Federal Maritime Commissioner Rebecca F. Dye is convening six Supply Chain Innovation Teams to identify and implement improvements to the process and timing of return and delivery of containers to marine terminals.
The announcement came at a Tuesday meeting of the Federal Maritime Commission (FMC), where briefings were provided on topics related to conditions in the marketplace for container shipping services, the current state of the ocean-linked supply chain, and the commercial and operational behavior of shipping lines.
Dye said her goals for the teams’ work are two-fold. First, for truckers to be able to return an empty container to a terminal and pick up a loaded container, commonly referred to as a “double move.” The second is to bring certainty and predictability to the earliest return date process to address exporter complaints about the unreliability of the deadline for getting cargo to a terminal.
Teams will focus their efforts on improving conditions at the twin Ports of Los Angeles and Long Beach, and the Port of New York and New Jersey–the two largest port complexes in volume in the country. The teams will be comprised of executives from each ocean carrier operating in an alliance and from the marine terminal operators that serve them. The first meetings of the teams will be held Dec. 1, the FMC said.
“Achieving double moves for truckers would improve trucker productivity and remove a constant source of conflict over container return, as well as resolve problems with appointment systems and chassis shortages,” said Dye, who formed the teams under her authority fact finding officer, said. “Earliest return date confusion is a terrible problem for U.S. exporters. This reform would also remove the constant problem to U.S. agricultural exporters of demurrage and detention charges that are not in compliance with our interpretative rule.”

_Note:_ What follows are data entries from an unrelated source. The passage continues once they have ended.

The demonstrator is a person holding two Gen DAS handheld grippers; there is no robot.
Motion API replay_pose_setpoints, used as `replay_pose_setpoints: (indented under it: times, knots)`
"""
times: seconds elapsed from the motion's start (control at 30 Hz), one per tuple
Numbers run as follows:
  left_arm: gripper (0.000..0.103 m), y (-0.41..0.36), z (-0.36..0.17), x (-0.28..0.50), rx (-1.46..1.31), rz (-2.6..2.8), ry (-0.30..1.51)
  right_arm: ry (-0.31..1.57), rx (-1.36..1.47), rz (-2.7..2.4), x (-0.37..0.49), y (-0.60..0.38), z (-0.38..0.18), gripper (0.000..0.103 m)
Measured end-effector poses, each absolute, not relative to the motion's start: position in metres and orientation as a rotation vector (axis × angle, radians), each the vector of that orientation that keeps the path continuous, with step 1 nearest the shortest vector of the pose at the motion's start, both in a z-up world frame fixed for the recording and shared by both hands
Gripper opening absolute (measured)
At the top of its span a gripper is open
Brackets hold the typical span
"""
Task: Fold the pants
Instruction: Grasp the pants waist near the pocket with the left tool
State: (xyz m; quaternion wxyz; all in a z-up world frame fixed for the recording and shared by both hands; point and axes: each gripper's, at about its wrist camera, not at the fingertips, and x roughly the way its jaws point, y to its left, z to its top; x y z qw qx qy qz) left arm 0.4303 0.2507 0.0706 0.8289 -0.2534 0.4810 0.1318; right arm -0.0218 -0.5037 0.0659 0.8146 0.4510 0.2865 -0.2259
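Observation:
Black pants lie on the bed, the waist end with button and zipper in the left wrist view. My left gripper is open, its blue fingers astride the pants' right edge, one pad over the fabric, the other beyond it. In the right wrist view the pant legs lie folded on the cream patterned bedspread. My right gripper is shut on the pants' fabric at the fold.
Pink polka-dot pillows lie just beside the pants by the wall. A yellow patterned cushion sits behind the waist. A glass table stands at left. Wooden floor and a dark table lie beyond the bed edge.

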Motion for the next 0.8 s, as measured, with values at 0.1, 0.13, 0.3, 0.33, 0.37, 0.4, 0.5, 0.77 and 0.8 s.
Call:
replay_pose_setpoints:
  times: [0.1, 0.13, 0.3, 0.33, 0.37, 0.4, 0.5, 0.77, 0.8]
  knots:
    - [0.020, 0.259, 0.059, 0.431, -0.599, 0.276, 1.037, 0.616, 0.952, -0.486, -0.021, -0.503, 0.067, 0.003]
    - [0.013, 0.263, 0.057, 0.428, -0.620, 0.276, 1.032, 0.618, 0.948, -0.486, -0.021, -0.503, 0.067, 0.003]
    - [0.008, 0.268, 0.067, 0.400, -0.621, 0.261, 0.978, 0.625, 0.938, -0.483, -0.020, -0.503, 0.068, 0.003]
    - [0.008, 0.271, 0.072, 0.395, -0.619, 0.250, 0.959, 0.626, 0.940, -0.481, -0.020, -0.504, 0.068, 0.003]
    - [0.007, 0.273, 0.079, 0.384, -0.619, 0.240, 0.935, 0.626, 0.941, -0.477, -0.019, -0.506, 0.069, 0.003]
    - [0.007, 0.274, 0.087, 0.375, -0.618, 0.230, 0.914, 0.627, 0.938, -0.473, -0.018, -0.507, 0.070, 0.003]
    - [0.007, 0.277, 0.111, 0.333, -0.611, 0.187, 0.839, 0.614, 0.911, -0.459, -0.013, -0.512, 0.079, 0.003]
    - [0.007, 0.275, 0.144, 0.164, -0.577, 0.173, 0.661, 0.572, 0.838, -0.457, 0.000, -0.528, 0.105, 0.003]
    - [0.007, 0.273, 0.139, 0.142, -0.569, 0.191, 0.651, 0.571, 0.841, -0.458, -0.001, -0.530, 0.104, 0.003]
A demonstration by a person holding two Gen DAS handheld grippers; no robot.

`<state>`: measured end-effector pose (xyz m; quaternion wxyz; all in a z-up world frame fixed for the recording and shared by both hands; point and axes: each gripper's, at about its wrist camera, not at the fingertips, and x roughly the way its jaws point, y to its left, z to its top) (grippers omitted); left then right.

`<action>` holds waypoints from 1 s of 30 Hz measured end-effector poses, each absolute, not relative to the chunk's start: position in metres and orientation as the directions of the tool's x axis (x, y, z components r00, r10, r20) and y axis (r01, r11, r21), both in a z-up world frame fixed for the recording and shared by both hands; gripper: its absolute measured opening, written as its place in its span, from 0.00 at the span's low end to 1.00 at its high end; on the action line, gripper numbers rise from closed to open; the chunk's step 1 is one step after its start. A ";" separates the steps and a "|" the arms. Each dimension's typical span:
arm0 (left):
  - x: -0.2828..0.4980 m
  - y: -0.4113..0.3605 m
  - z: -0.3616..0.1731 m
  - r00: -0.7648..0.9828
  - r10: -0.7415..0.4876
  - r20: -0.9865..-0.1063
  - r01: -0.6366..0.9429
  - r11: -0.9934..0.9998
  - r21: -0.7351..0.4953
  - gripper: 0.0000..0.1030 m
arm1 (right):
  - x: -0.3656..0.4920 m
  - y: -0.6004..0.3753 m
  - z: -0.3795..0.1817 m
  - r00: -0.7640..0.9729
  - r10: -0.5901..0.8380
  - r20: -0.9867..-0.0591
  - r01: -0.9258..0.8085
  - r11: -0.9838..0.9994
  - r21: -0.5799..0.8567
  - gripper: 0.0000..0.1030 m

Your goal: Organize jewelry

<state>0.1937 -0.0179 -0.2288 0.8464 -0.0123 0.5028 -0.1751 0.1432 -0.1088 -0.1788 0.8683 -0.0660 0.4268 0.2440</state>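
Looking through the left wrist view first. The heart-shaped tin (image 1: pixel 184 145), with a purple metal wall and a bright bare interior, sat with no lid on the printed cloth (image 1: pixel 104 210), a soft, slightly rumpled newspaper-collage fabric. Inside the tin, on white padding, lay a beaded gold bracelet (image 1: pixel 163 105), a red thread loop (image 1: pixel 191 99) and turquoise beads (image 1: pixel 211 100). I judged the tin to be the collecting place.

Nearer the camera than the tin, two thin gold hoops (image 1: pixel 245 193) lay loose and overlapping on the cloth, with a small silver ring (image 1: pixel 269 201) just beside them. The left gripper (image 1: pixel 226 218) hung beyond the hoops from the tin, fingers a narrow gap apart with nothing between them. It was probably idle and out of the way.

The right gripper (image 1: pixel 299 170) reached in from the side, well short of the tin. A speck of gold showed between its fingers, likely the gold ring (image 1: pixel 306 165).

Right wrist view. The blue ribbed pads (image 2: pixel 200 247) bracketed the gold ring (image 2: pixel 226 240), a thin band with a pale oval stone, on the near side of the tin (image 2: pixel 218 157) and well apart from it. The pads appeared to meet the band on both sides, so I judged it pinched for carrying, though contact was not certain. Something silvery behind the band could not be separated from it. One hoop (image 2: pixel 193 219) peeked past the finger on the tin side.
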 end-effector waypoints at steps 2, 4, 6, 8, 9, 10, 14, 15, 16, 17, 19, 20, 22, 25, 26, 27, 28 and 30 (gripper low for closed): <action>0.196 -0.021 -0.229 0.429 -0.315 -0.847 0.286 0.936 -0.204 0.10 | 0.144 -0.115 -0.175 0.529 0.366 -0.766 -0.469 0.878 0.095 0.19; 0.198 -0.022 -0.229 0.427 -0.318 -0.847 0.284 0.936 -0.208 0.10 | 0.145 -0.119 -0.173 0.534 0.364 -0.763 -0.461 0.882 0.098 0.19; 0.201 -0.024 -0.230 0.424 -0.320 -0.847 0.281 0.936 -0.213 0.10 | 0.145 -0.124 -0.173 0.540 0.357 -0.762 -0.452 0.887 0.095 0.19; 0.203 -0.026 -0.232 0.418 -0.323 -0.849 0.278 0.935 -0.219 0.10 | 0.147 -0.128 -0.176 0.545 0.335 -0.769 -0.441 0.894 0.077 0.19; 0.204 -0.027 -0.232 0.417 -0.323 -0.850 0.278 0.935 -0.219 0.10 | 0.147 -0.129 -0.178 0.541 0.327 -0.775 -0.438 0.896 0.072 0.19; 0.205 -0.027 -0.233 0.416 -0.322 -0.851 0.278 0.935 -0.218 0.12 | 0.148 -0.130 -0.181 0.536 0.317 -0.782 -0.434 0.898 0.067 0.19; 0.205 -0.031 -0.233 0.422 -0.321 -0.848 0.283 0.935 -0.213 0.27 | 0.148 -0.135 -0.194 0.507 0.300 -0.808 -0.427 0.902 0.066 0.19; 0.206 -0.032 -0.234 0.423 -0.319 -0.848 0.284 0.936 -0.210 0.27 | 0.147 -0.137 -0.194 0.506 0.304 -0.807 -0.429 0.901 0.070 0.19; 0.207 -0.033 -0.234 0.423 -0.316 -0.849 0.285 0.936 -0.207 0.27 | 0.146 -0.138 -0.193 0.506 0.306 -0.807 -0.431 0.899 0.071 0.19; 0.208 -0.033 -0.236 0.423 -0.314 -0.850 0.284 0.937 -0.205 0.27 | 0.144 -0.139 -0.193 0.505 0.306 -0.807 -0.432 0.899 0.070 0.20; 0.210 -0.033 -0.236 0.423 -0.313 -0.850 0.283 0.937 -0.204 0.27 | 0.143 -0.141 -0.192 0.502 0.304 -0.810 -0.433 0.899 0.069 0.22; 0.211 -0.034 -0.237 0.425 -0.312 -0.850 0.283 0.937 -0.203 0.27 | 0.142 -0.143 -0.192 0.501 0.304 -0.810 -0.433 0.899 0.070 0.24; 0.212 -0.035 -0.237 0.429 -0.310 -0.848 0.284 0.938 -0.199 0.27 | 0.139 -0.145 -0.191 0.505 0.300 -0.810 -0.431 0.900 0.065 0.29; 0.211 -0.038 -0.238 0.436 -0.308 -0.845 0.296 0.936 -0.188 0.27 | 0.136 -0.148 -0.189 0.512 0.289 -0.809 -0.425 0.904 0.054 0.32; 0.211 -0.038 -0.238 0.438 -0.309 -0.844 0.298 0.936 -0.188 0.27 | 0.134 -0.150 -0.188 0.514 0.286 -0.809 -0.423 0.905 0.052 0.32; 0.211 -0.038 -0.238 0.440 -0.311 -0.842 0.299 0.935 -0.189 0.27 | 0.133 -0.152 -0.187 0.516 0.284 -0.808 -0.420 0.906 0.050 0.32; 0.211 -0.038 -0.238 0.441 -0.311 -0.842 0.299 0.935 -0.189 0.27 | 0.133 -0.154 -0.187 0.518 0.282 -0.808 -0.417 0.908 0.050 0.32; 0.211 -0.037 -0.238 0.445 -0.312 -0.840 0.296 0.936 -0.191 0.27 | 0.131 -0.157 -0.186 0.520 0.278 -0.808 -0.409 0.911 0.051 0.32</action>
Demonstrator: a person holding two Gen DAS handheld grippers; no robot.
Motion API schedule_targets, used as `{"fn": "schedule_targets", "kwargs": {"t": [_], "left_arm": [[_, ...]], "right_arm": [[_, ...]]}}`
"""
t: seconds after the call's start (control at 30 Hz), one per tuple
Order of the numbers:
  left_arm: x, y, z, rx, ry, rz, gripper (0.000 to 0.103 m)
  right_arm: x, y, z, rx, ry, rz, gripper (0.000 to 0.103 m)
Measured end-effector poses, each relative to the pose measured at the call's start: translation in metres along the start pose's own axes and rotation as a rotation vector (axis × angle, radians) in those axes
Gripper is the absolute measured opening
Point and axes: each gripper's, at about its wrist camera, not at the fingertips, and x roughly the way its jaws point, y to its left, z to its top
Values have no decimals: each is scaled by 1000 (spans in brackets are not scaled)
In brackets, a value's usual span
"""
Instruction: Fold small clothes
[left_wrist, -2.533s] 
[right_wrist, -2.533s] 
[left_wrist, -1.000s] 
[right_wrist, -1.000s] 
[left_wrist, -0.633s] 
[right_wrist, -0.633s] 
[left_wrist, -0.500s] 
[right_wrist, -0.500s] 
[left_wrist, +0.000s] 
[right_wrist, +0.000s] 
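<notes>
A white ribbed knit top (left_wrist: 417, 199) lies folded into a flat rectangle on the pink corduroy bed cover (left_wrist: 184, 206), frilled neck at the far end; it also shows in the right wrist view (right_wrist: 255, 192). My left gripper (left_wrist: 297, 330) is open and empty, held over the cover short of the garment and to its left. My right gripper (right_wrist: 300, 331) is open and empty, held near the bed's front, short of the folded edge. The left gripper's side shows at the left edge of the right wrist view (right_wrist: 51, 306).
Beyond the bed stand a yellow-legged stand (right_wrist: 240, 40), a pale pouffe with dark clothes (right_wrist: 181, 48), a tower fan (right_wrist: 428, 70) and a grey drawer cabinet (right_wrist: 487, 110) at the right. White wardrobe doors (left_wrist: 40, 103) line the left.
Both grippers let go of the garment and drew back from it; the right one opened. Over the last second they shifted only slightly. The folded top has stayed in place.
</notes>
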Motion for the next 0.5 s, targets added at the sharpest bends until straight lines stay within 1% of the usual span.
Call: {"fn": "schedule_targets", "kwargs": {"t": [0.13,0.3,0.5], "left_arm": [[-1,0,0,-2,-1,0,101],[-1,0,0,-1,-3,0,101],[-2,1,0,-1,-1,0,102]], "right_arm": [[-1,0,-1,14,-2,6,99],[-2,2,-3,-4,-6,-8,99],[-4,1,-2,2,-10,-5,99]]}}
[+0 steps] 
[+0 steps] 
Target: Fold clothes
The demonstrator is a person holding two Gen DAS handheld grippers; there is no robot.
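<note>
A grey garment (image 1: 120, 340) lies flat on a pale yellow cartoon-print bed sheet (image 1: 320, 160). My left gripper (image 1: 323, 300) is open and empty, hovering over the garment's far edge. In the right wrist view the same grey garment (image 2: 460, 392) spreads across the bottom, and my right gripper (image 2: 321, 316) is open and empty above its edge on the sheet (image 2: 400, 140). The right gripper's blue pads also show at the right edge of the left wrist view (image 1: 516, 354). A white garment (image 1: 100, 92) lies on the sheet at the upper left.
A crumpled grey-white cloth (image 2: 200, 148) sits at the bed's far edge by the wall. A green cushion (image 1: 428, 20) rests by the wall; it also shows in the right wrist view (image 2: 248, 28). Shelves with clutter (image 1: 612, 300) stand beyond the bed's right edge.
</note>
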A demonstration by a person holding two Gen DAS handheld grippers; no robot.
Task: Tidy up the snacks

FMC chairman Daniel B. Maffei endorsed this latest initiative to address supply chain congestion issues, and said he applauded “her continuing efforts to use the commission’s statutory authorities to improve conditions contributing to inefficiencies in the nation’s ocean supply chain.”
In the open session of the meeting, the FMC was briefed on U.S. macroeconomic indicators and their associated impact on shipping, the state of the U.S.-international ocean trades, vessel capacity and pricing. In closed session, commissioners were briefed on ocean carrier revenue and pricing, capacity, cancelled sailings and port calls.
On the issue of pricing, Drewry’s composite World Container Index (WCI) decreased 0.5 percent to $9,146.41 per 40-foot container of equivalent unit (FEU) for the week ended Nov. 18, but remained 238 percent higher than a year ago.
The WCI year-to-date was $7,374 per FEU, which was $4,724 higher than the five-year average of $2,650 per FEU.
Freight rates from the Shanghai to New York route gained 3 percent or $421 to reach $13,139 per FEU. Spot rates from Shanghai-Los Angeles grew 1 percent to $10,038 per FEU.
However, rates on Shanghai-Rotterdam dropped 3 percent, or $401, to reach $13,400 per FEU, while rates on Los Angeles-Shanghai declined 2 percent to $1,275 per FEU. Rates on Rotterdam-Shanghai, Shanghai-Genoa, New York-Rotterdam and Rotterdam-New York hovered around previous weeks level. Drewry expects rates to remain steady in the coming week.